Showing posts with label crocodile canoe. Show all posts
Showing posts with label crocodile canoe. Show all posts

Tuesday, 13 April 2010

Victorian Outriggers

This is a neat rigger design that I noticed on a skiff made by Salters of Oxford in 1887, now under the hammer at the Turks aution.
The fore and aft stays are hinged so the rigger can be swung inboard for ease of storage and transport. The middle stay is simply bolted in position when the rigger is extended.
Bidding is getting serious ahead of the end of the sale tomorrow. This skiff, lot 10, has reached £250, and all the other pretty boats are attracting competition.

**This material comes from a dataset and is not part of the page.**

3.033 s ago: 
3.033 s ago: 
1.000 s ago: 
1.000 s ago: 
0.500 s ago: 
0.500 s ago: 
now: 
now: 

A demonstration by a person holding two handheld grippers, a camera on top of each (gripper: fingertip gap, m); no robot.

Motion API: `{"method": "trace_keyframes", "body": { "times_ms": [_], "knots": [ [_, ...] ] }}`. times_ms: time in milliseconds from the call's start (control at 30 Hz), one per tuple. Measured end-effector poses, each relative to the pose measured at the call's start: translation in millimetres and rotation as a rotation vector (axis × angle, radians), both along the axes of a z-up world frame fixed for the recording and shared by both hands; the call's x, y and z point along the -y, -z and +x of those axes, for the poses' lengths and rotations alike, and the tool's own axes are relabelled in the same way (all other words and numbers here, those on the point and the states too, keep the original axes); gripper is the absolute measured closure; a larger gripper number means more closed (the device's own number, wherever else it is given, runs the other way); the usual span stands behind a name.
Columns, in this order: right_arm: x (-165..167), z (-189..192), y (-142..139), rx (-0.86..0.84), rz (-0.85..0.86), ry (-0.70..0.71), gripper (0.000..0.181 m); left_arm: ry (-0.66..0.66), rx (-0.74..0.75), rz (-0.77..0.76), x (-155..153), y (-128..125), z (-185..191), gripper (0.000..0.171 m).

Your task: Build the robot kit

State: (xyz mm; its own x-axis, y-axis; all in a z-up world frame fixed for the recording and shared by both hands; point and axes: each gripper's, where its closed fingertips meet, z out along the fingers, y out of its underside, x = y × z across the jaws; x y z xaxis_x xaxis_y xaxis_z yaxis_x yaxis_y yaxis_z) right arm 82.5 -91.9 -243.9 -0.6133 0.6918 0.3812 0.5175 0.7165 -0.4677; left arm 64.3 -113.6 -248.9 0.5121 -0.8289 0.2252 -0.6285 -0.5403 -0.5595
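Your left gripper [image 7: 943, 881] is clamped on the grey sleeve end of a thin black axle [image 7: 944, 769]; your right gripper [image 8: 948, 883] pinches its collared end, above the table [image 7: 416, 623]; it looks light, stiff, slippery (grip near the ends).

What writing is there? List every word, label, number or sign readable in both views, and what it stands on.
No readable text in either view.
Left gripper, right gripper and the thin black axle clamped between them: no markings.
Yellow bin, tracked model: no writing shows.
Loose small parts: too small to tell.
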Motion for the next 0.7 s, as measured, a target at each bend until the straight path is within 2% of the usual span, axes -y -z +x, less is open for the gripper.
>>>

The star of the show, Dame Nelly Melba's pleasure boat Verity, stands at £27,000 and the iron-hulled steam launch Cygnet at £12,000.
Buyers are competing for boats with a ready market on the super-rich Thames, and to my surprise both Viking longboats and the repro-medieval Peterboat were snapped up right at the start. Apparently re-enactment groups were fighting each other for them.
The oddities are, by and large, sticking. My favourite, the Hallstatterseeboot, languishes at £10, and no, I won't be buying it either because I cannot think what I would do with it. But someone has offered to pay £110 for this Crocodile Canoe. Mad.